You'll get crunchier pickles if you salt the cut vegetables first to draw out excess moisture. Sprinkle watery cucumbers and eggplant with salt and let them sit in a colander for about 15 minutes to drain, then rinse them under cold water and pat them dry with a clean tea towel before submerging them in any brine.
Making the brine
The basics of quick pickling goes something like this; heat up vinegar mixed with water, either equal parts or an variation on that depending on how acidic you like the brine. Then add enough sweetener to balance the taste — sugar, honey, maple syrup, or agave syrup will all do the trick.

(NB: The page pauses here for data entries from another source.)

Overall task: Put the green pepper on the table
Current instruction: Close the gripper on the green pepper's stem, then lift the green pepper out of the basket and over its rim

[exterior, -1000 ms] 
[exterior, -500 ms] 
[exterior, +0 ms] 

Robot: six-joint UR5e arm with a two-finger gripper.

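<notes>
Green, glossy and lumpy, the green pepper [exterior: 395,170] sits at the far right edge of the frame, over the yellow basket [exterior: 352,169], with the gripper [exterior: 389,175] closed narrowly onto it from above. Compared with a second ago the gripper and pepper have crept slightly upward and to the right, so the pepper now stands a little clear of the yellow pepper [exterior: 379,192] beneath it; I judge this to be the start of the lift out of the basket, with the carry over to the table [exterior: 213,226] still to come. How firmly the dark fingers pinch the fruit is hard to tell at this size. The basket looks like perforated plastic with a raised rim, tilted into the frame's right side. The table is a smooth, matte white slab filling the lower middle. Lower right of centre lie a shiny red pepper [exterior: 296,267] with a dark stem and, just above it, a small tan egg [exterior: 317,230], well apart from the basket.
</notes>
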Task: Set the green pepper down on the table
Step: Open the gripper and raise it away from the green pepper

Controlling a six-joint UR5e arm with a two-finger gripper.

Once you gain confidence, you can start adding flavouring to the vinegar and water solution. Try strips of lemon zest sliced very thin, or chili pepper flakes and herbs — either fresh or dried. If you are using fresh, opt for hardier herbs like rosemary and oregano that release stronger flavour oils.
Experiment with different vinegars to get the taste you like. Rice vinegar, white wine vinegar, or apple cider vinegar all make delicious pickles. Or try a combo of a couple and tailor it to your tastes.
- Keep in mind the longer they sit, the softer quick pickles become, so enjoy them sooner if you prefer them crunchy.
- Quick pickles won't last as long as pickles that have gone through a proper canning process. Be sure to refrigerator them and use them up within two weeks.
- Always brine and store your quick pickles in a non-reactive container, like a glass one.
With these tips in mind, let's go over 12 flavour ideas so you can start experimenting. Remember to add a pinch of salt and a small spoonful of sweetener to each of the brines below, along with an equal amount of water to vinegar ratio, or to taste.
You'll see that the recipe ideas below all have flavourings added. I suggest you boil the brine first to better release their flavour. So cut the vegetables as instructed below, throw the brine ingredients in a pot to heat, and pour the hot brine over the vegetables. Let cool and enjoy.
Quick pickle recipe ideas
Fennel thinly sliced + white wine vinegar + lightly crushed fennel seeds + star anise + orange zest removed in large strips with a vegetable peeler.
Cucumber rounds or half moons + rice wine vinegar + hot chili flakes.
Leeks sliced into thin rounds + white wine vinegar + fresh rosemary.
Turnips cut into batons + white wine vinegar + bay leaf + smashed whole garlic cloves.
Carrots thinly sliced into rounds + white vinegar + smashed whole garlic cloves + meyer lemon zest or the zest from regular lemons.
Grilled okra + red wine vinegar + whole coriander seeds + bay leaves + hot pepper flakes.
Kale and swiss chard stems diced + apple cider vinegar + whole all-spice berries + a cinnamon stick.
Carrots and daikon radish cut into matchsticks + rice vinegar + extra sugar (up to half of the vinegar, if desired, to make these really sweet and sour).
Jalapeños, sliced into rounds and seeds removed + white vinegar + bay leaves + juniper berries + extra sweetener to taste.
Eggplant + white vinegar + whole smashed garlic cloves + red chili flakes + fresh oregano.
Red onions sliced into thin rounds + white wine vinegar + whole cloves + star anise + cinnamon stick + raisins.
Beets halved and sliced thin + apple cider vinegar + whole cloves.